A desert fortress. A fall from a great height. Ethan Bliss as Dar Sardice, turning up in every major theater of a desert war. Then appearing again not long after as F&L's man in Ambergris. Popping up in the dead man's memories. Had disappeared when cornered, after having been nailed to a wall just a few minutes before.
Was he looking at a secret that should be obvious? If so, it eluded him the more he tried to pin it down.
Beside him, the Photographer stirred. "I am going to go back inside. Do you need anything from me?"
"Just information," Finch said, and downed some whisky. He enjoyed the way it spread out from his throat, his stomach. Settling him as it mixed with the afterburn of the cigar.
"What kind of information?"
On a hunch, feeling like his back was exposed: "Seen anyone strange around the hotel recently?"
The Photographer replied with a kind of odd regret, as if speaking out of turn: "Yes, I have."
Suddenly more alert: "Describe them?"
"Two of them, today. They came separately. The first I saw around noon. A tall Partial. He was on the stairs when I saw him. Coming down." A look of disgust on the Photographer's face.
The same Partial?
"Coming down from where?"
"I don't know. I was on the fifth floor. He was coming down."
Could've been anyone.

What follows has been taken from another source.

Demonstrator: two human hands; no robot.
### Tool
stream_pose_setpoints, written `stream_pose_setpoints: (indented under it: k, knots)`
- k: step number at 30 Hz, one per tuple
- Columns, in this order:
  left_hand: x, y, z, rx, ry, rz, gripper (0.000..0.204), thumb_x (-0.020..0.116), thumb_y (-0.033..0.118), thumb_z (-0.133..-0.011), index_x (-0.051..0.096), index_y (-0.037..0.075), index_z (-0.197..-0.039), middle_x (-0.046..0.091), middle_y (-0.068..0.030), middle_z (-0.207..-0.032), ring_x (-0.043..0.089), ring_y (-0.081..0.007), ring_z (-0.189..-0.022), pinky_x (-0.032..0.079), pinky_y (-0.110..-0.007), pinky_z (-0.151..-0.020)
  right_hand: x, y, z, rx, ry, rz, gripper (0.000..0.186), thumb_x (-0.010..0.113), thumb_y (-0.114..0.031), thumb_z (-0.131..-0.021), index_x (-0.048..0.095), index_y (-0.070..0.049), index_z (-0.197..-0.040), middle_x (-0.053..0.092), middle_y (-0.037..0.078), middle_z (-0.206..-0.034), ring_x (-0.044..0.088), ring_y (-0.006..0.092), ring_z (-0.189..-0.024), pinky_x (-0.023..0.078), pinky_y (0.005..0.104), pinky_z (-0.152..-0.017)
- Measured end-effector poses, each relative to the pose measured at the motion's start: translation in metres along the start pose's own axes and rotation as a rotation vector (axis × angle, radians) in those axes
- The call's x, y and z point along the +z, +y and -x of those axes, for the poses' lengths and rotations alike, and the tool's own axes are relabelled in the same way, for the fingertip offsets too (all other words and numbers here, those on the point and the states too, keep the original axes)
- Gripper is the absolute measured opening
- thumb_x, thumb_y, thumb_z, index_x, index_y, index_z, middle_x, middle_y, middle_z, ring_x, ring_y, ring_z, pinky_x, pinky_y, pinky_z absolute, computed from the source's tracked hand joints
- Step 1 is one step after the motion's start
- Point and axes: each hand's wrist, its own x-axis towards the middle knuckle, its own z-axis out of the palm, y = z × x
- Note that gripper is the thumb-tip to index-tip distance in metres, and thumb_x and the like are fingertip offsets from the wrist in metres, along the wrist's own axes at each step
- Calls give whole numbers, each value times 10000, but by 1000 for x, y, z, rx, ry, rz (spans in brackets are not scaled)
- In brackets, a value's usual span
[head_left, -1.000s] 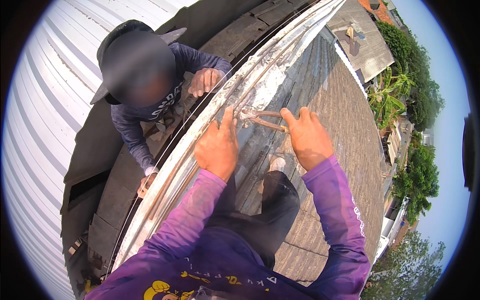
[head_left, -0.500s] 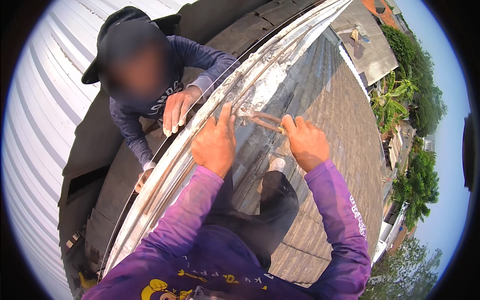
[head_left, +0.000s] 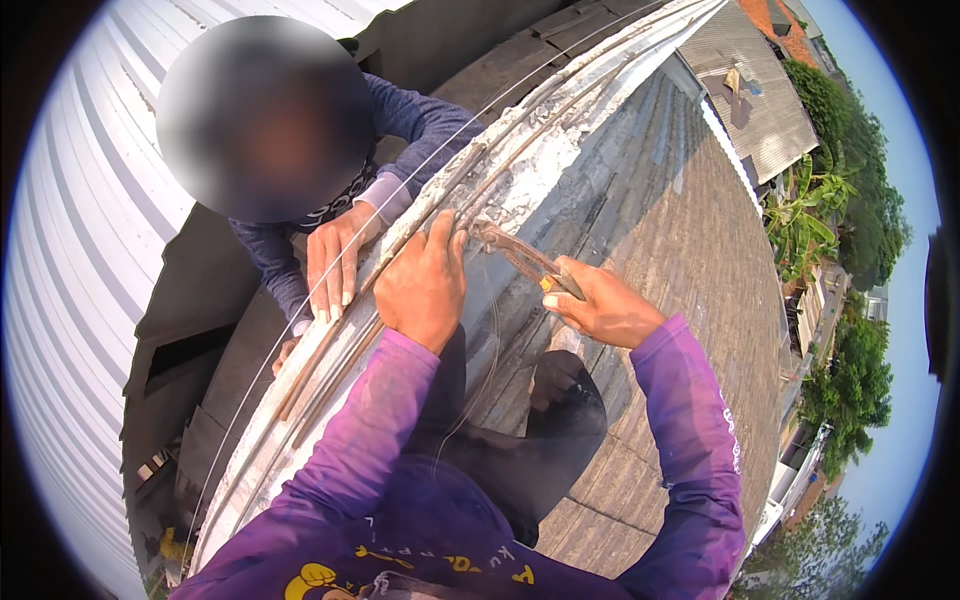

Could've been here for any reason. And nothing he could do about it.
"The second?"
"He stayed outside the building. It was late afternoon. A bald man. Dangerous-looking. He talked to the madman by the statue. Didn't like what the madman told him. Then looked up at the windows for awhile. He stayed off to the side smoking a cigarette. Got impatient and walked into the lobby for a moment, came back out, and left almost right away."